Task prompt: Could the lines from the top of the material to the line that contains "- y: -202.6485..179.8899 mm" be retyped exactly, both included and pictures omitted?
+===+
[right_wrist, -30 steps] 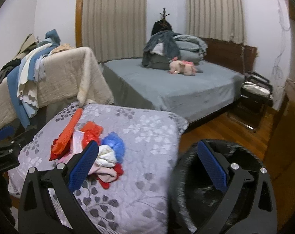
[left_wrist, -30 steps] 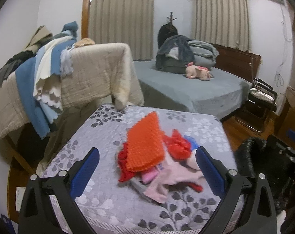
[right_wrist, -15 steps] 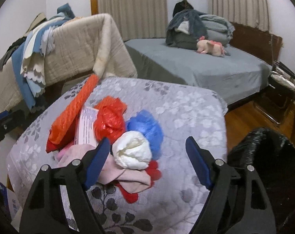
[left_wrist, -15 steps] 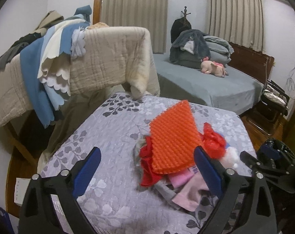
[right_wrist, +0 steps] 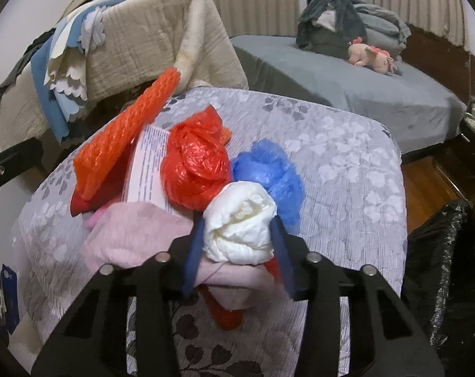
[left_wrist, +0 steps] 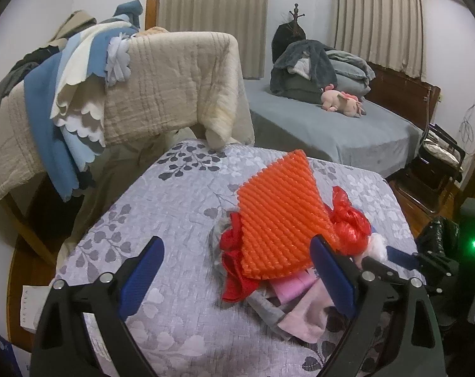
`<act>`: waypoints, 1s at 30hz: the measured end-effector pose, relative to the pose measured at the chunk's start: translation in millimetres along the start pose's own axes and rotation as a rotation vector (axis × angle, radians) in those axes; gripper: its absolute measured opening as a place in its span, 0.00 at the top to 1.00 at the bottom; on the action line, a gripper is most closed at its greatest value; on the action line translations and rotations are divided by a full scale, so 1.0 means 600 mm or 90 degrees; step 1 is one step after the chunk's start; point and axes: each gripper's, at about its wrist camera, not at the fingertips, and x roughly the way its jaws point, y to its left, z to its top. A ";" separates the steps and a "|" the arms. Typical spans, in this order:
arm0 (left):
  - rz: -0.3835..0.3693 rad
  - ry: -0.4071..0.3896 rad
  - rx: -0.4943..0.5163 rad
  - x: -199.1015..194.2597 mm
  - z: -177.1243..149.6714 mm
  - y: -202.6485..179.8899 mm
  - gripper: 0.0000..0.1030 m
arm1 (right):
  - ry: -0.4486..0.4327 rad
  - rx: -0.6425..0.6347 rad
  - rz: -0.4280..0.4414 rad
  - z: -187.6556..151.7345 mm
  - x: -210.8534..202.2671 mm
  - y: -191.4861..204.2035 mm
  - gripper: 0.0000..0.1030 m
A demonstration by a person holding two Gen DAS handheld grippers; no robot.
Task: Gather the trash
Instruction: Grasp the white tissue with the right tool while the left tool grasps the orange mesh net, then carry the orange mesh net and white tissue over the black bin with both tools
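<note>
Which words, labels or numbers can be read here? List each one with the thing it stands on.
"HEYECA", uncertain: grey vertical letters on the white card on the floor at the left edge, left wrist view.
Blurred, unreadable: lines of small blue print on the white box in the trash pile, right wrist view.
Blurred, unreadable: white mark on the blue package at the left edge, right wrist view.
No other text visible.

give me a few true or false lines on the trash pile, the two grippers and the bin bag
1. The right gripper has its pads on the white wad. True; its jaws have just been closing.
2. The left gripper grips the orange mesh. False; it is open, holding nothing.
3. The blue bag touches the white wad. True.
4. The black bin bag lies on the quilt. False; it is beside it, off to the right.
</note>
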 end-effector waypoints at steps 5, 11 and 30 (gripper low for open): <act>-0.011 0.002 0.011 0.004 -0.001 -0.013 0.11 | -0.023 0.000 0.003 0.005 -0.021 -0.002 0.67; -0.031 0.000 0.027 0.009 0.002 -0.036 0.15 | -0.050 0.009 -0.008 0.016 -0.057 -0.020 0.67; -0.063 0.022 0.079 0.078 -0.004 -0.090 0.73 | -0.049 0.014 -0.033 0.021 -0.063 -0.054 0.67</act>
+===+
Exercise answer:
[right_wrist, -30 steps] 
[left_wrist, -30 steps] 
[right_wrist, -15 steps] 
[left_wrist, -15 steps] 
[right_wrist, +0 steps] 
[left_wrist, +0 steps] 
`<act>`: waypoints, 1s at 30hz: the measured end-effector pose, relative to the pose measured at the chunk's start: translation in millimetres along the start pose's own axes and rotation as a rotation vector (axis × angle, radians) in those axes; gripper: its absolute measured opening as a place in its span, 0.00 at the top to 1.00 at the bottom; on the action line, a gripper is most closed at its greatest value; on the action line translations and rotations are divided by a full scale, so 1.0 means 600 mm or 90 degrees; step 1 is one step after the chunk's start; point and axes: each gripper's, at about its wrist camera, not at the fingertips, and x roughly the way its jaws point, y to its left, z to its top. A ";" separates the steps and a "|" the arms. Typical spans, in this order:
arm0 (left):
  - rz: -0.3835..0.3693 rad
  - ry: -0.4071..0.3896 rad
  - rx: -0.4943..0.5163 rad
  - x: -199.1015..194.2597 mm
  - z: -177.1243..149.6714 mm
  - y: -202.6485..179.8899 mm

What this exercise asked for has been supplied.